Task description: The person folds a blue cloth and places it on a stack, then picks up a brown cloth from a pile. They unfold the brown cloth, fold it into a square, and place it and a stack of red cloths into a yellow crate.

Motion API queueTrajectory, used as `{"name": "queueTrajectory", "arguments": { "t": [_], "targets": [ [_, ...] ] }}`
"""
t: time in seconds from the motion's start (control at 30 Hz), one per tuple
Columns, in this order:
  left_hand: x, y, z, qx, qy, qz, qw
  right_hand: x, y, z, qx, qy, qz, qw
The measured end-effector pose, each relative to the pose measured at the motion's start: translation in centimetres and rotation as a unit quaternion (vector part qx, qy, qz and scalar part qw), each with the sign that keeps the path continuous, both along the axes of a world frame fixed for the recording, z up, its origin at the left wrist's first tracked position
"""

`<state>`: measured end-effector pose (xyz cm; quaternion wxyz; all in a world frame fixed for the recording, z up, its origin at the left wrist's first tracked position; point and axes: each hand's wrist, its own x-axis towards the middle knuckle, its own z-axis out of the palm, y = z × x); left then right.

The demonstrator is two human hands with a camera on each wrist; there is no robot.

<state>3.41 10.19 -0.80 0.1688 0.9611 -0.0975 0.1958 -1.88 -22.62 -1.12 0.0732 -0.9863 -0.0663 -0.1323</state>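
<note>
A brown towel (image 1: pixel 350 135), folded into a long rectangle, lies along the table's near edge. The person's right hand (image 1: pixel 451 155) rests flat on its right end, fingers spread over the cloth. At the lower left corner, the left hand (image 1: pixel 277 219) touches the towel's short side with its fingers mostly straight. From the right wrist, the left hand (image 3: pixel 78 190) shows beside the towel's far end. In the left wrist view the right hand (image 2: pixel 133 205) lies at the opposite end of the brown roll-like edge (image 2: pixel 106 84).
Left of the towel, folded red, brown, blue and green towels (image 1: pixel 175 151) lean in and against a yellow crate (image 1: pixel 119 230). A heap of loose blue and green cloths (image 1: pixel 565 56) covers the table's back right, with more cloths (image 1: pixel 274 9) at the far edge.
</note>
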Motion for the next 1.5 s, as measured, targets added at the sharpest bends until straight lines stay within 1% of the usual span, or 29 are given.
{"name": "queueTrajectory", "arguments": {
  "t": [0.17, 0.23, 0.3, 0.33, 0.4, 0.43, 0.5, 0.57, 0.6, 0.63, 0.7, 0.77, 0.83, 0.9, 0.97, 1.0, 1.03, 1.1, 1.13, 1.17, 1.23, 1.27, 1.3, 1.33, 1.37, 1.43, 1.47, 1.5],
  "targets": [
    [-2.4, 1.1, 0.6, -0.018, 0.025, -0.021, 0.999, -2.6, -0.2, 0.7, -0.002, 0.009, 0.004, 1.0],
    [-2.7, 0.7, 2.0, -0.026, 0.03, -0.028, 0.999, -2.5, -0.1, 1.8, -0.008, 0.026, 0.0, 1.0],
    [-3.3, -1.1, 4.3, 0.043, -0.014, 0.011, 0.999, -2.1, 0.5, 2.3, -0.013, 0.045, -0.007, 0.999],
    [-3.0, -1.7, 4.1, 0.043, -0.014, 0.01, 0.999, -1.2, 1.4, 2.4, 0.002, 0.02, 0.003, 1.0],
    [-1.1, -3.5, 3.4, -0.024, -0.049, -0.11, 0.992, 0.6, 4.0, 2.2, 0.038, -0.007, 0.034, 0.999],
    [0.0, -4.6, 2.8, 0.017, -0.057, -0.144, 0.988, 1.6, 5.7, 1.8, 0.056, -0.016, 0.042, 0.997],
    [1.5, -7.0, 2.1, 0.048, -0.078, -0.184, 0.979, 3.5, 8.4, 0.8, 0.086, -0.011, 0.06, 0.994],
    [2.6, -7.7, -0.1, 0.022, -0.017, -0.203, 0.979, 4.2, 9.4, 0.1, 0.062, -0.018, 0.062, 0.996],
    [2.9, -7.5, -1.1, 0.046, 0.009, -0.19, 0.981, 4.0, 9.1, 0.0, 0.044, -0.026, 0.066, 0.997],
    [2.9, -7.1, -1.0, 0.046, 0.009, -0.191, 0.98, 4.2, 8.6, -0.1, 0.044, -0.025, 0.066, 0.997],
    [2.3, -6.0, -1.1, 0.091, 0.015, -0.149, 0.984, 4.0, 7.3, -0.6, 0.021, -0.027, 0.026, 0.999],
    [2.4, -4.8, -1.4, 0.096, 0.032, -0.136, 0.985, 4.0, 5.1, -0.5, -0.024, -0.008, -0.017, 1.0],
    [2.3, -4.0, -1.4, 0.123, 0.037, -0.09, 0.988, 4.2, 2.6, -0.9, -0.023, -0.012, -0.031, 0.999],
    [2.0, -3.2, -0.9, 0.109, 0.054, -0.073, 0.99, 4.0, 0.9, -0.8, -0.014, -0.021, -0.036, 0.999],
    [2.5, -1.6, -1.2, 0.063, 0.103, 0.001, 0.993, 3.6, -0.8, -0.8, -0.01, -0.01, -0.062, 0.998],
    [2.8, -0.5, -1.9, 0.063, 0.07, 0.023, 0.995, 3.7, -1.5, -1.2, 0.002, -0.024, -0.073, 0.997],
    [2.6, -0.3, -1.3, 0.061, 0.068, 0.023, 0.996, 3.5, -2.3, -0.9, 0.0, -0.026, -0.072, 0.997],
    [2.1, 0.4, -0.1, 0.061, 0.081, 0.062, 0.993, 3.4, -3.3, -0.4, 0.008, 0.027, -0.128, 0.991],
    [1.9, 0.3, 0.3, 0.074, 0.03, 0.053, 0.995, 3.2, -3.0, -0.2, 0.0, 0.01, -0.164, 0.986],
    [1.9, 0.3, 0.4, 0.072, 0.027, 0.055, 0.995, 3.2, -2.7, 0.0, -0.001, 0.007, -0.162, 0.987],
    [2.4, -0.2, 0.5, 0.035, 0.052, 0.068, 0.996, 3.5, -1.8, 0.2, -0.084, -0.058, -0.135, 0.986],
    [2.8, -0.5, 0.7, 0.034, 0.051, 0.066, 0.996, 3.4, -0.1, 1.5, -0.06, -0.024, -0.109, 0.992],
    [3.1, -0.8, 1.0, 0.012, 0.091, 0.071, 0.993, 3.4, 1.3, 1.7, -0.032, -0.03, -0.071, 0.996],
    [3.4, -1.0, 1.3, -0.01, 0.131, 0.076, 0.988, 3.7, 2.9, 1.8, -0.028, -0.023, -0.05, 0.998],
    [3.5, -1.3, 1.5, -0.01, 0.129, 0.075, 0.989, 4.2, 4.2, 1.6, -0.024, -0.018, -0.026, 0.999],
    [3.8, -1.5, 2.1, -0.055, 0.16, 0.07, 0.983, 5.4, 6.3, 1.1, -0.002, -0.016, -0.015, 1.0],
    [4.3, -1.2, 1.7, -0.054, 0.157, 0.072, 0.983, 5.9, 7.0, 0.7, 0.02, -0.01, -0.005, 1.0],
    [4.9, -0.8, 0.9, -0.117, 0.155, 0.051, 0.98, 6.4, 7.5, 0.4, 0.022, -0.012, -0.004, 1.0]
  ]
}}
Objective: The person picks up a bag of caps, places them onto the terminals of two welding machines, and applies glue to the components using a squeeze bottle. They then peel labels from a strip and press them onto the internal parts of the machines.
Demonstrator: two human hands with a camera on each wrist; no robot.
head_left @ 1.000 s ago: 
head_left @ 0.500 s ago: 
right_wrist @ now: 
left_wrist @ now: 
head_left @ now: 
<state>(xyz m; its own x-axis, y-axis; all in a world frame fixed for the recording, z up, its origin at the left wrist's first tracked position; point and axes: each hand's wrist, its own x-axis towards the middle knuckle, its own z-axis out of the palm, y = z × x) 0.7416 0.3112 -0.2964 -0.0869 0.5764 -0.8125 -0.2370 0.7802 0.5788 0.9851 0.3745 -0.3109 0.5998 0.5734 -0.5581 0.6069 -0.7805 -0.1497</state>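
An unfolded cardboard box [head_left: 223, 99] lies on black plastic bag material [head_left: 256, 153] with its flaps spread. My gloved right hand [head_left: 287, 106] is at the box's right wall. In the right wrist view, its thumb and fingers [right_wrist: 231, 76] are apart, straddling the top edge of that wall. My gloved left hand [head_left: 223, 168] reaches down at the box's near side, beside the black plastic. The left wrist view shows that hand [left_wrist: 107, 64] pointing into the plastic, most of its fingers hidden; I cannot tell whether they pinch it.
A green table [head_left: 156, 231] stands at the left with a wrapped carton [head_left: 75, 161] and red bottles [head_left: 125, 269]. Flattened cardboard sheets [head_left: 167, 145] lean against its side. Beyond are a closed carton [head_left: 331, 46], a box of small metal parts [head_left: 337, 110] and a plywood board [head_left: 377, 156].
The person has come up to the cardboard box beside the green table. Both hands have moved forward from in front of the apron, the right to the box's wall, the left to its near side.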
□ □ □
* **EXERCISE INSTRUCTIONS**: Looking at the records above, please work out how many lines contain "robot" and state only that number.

* **EXERCISE RESPONSE**: 2